Plusieurs études scientifiques ont comparé les données des stations météorologiques avec les mentions d’épisodes douloureux de personnes aux prises avec des rhumatismes. Les résultats ? Contradictoires. Par exemple, en réalisant une revue de littérature sur le sujet, des chercheurs des Pays-Bas ont notamment recensé quatre études associant une augmentation de la température à une baisse de la douleur articulaire, une qui semble démontrer le contraire et cinq qui n’établissent aucune corrélation.

« Ces résultats divergents s’expliquent par le fait que plusieurs travaux de recherche utilisent une méthodologie boiteuse qui fausse les données », mentionne Louis Bessette. Le rhumatologue donne comme exemple des études dont les participants savent qu’ils sont recrutés pour une analyse de leurs douleurs en fonction des conditions météorologiques. Le besoin de vouloir trouver une cause à la douleur influence la perception et rend les résultats non valides.

Pour remettre les pendules à l’heure, ces mêmes scientifiques néerlandais ont entrepris en 2014 une étude — auprès d’un nombre scientifiquement valable de participants n’étant pas au courant des objectifs de la recherche — pour percer le mystère de la météosensibilité des personnes arthritiques. Ils ont analysé les symptômes cliniques de patients atteints d’arthrose de la hanche en lien avec plusieurs conditions climatiques. Parmi les résultats obtenus : une hausse de 10 % d’humidité relative fait grimper le niveau de douleur de 1… sur une échelle de 100. En raison de ce faible impact, les chercheurs concluent que la corrélation entre douleurs articulaires et humidité n’est pas scientifiquement significative. Une étude australienne réalisée en 2016 arrive sensiblement aux mêmes conclusions.

Une dizaine d’années plus tôt, les chercheurs néerlandais Wiebe Patberg et Johannes Rasker avaient aussi passé en revue des dizaines de travaux pour statuer que les variations climatiques ne se faisaient sentir que là où la personne ne portait pas de vêtements.

En 2015, une étude européenne s’est penchée sur l’influence de la météo sur la douleur articulaire de personnes âgées souffrant d’arthrose aux genoux, aux mains ou aux hanches.
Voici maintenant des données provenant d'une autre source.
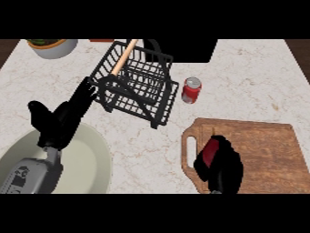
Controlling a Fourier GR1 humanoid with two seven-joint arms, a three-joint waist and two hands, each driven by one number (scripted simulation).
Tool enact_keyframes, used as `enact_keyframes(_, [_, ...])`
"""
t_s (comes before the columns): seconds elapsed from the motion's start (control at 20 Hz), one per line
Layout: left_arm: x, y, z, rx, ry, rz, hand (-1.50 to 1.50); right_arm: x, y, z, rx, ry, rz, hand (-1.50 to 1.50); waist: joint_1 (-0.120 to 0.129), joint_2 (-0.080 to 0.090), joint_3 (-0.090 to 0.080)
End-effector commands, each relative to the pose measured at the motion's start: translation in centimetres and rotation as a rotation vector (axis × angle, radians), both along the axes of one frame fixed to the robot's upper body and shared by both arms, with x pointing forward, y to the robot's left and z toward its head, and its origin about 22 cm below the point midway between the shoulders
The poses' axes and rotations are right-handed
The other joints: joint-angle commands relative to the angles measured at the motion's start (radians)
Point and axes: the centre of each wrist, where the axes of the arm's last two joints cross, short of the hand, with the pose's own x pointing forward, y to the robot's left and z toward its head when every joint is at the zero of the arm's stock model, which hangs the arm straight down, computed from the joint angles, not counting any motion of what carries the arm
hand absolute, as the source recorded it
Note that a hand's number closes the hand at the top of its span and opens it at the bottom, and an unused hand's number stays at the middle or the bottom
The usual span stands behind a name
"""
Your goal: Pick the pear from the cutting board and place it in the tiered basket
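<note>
Near cutting board left edge, right robot hand curled around pear.

Illumination even and moderately bright across the pale counter; source direction cannot be told. Shadows weak: only a faint dark patch under the wire basket. Black hands read as near-silhouettes, little surface detail. No glare on the red can. Fine detail soft throughout.

Tiered basket left of can, behind cutting board
</note>
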Motion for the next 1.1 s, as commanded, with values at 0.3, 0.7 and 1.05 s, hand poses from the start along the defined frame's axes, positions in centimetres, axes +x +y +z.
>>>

Si les chercheurs ont trouvé un lien entre la douleur et les valeurs moyennes quotidiennes d’humidité et de température, ils n’en ont trouvé aucun entre les variations météorologiques d’une journée à l’autre et des symptômes arthritiques plus prononcés.

Les observations personnelles faites par le Dr Louis Bessette en clinique abondent dans le même sens : le rhumatologue n’a pas observé de relation entre les crises de douleurs aiguës de ses patients souffrant d’arthrite et les conditions climatiques.

Le verdict

Les personnes souffrant de rhumatisme ne sont pas météosensibles. Selon les études citées plus haut, le lien entre une augmentation de la douleur et certaines conditions climatiques est tellement ténu qu’il n’est pas considéré significatif pour la science. Comment expliquer alors que deux tiers des patients suivis par des rhumatologues affirment avoir plus mal lorsque le temps est maussade ? « Il faut regarder du côté du mode de vie notamment », pense le Dr Bessette. Par exemple, quand il fait froid ou qu’il pleut, les gens restent à l’intérieur et bougent peu. C’est l’inactivité et non la température froide et l’humidité, qui exacerberait la douleur.